Slashdot Mirror


AOL, Netflix and the End of Open Research

An anonymous reader writes "In 2006, heads rolled at AOL after the company released anonymized logs of user searches. With last week's announcement that researchers had been able to learn the identities of users in the scrubbed Netflix dataset, could the days of companies sharing data with academic researchers be numbered? Shortly after the AOL incident, Google's Eric Schmidt called the data release 'a terrible thing,' and assured the public that 'this kind of thing could not happen at Google.' Will any high tech company ever take this kind of chance again? If not, how will this impact research and and the development of future technologies that could have come from the study of real data?"

10 of 85 comments (clear)

  1. Correlations by Lachryma · · Score: 5, Insightful
    The identities were learned because the users shared their movie preference information with IMDB.
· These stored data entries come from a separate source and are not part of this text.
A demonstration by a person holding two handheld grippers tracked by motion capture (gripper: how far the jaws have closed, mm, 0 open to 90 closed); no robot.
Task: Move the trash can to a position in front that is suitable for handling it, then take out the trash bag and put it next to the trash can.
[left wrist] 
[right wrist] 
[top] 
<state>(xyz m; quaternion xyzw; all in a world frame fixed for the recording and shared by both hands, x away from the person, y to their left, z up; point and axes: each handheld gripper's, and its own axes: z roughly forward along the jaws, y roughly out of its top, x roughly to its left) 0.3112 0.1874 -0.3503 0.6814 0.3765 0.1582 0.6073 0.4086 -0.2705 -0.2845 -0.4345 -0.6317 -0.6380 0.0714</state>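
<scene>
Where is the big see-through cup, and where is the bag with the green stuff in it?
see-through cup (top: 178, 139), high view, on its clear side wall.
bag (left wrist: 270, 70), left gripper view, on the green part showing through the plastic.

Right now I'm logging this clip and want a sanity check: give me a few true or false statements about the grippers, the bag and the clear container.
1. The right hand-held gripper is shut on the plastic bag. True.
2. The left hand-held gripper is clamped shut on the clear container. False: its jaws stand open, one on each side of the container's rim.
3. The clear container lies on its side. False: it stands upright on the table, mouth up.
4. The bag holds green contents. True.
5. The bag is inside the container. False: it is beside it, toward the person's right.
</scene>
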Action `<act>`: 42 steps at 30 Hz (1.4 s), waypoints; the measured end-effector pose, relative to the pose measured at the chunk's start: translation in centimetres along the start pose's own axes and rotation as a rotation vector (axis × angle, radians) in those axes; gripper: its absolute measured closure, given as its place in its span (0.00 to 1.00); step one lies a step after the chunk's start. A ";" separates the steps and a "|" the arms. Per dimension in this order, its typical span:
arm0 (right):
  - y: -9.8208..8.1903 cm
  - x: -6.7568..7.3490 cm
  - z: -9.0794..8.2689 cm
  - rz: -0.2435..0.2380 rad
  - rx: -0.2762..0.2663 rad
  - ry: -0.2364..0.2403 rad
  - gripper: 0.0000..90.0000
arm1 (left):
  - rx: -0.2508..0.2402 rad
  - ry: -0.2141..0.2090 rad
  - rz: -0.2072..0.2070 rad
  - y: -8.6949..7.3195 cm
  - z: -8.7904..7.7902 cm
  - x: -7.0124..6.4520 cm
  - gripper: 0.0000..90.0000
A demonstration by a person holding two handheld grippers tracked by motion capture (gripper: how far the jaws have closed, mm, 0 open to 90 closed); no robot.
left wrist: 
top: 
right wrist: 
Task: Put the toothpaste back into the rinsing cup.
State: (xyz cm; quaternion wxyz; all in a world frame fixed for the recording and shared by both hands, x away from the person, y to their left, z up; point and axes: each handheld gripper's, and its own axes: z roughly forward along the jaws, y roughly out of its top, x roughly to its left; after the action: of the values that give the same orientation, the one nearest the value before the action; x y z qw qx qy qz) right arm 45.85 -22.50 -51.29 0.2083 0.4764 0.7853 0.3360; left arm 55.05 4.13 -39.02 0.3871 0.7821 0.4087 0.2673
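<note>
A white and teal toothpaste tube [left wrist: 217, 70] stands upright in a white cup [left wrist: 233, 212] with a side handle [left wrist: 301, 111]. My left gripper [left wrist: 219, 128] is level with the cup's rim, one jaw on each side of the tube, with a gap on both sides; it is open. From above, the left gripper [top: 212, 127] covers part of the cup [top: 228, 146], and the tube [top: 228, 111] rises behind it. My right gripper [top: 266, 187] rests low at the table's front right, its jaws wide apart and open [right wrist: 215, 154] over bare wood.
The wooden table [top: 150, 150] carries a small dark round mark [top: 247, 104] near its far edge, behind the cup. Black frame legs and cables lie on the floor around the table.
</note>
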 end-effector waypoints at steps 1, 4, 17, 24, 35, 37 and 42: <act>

    I don't see this as a problem, yet.

  2. k-anonymity and l-diversity by omnirealm · · Score: 5, Informative

    There exist effective techniques that can anonymize the data in order to thwart attempts to correlate identities, while still preserving the statistical properties of the data that make it useful to researchers. They include k-anonymity and l-diversity:

    http://privacy.cs.cmu.edu/people/sweeney/kanonymity.html

    http://www.cs.cornell.edu/~dkifer/papers/ldiversity.pdf

    --
    An unjust law is no law at all. - St. Augustine
    1. Re:k-anonymity and l-diversity by stranger_to_himself · · Score: 3, Insightful

      From scanning those articles it looks as if they are just methods for defining levels of anonymity in a dataset, rather than providing any effective means of achieving it (please correct me if I'm wrong).

      I can't see how, for example, if I am planning a study of small area (ie zip code level) variation in the levels of some disease or other, while adjusting for, say, age, sex, and ethnicity, that I could do so without a dataset that included all of these items. How could you make the records less unique without throwing away the data?

      We have to accept that if we want meaningful research to happen, then we need some amount of data sharing and linking needs to occur. We need to rely, in medicine at least, on ethics committees to represent our best interests when it comes to striking the balance.

      It seems to me that the trend for guarding personal data like its the family silver is a relatively modern thing. If it continues, then reliable unbiassed medical research, especially disease monitoring and control will become impossible.

  3. The Impact by flaming+error · · Score: 4, Insightful

    > how will this impact research and and the development
    > of future technologies that could have come from the
    > study of real data?

    It's definitely a hindrance. Kind of like not letting cops search houses without permission.

  4. Opt-in by chiasmus1 · · Score: 4, Interesting

    There are people who do not really care if their search results are added to the collection that is released. If Google had an opt-in option for data that they were going to release to academic researchers, I would opt-in. I imagine that there are other people who do not care who is looking at their searches. Something that companies might consider if they wanted to release search results is the option for the users to see what information gets released.

    1. Re:Opt-in by kcwhitta · · Score: 5, Insightful

      The problem with opt-in statistical gathering is that they can skew a sample, subtly biasing it. This would invalidate a lot of scientific research.

  5. Inviting drama by Rob+T+Firefly · · Score: 5, Funny

    Google's Eric Schmidt called the data release 'a terrible thing,' and assured the public that 'this kind of thing could not happen at Google.' Eric, you fool! Have you no concept of the world's tencency toward drama and hilarity? Loudly declaring "this kind of thing could never happen at Google" is like saying "at least it's not raining" or "it's a million-to-one chance" or some other damn fool thing that will prove you wrong nine times out of ten.
  6. research for the sake of? by BlowChunx · · Score: 4, Insightful

    I love this quote from TFA:
    "Companies do not make money by giving researchers access to data. "

    Wrong! Netflix released data to get a better recommendation system. The better they can pick movies for you, the more you will like their service. The $1million prize is peanuts compared to the increase in revenue a better system can bring.

    I wonder if anyone has estimated the value of the man hours invested in this contest?

  7. So... by thatskinnyguy · · Score: 3, Funny

    Shortly after the AOL incident, Google's Eric Schmidt called the data release 'a terrible thing,' and assured the public that 'this kind of thing could not happen at Google.' So...
    AOL = evil
    Netflix = evil
    Facebook = evil
    Goolgle != evil

    Thank you Eric for giving us the warm and fuzzies that Google is not evil with your two cents.
    --
    The game.
  8. Medical records? by CheeseTroll · · Score: 3, Interesting

    This puts the idea of analyzing "anonymous" electronic medical records in an interesting light. Even without a name, SSN, or other ID that explicitly links a record to a specific person, could researchers cross-reference the data with other databases well enough to identify people via patterns in their health record? I'm guessing yes.

    For the record, it's not my intent to troll, but I do think it's something that future researchers will need to take into account to ensure people's privacy.

    --
    A post a day keeps productivity at bay.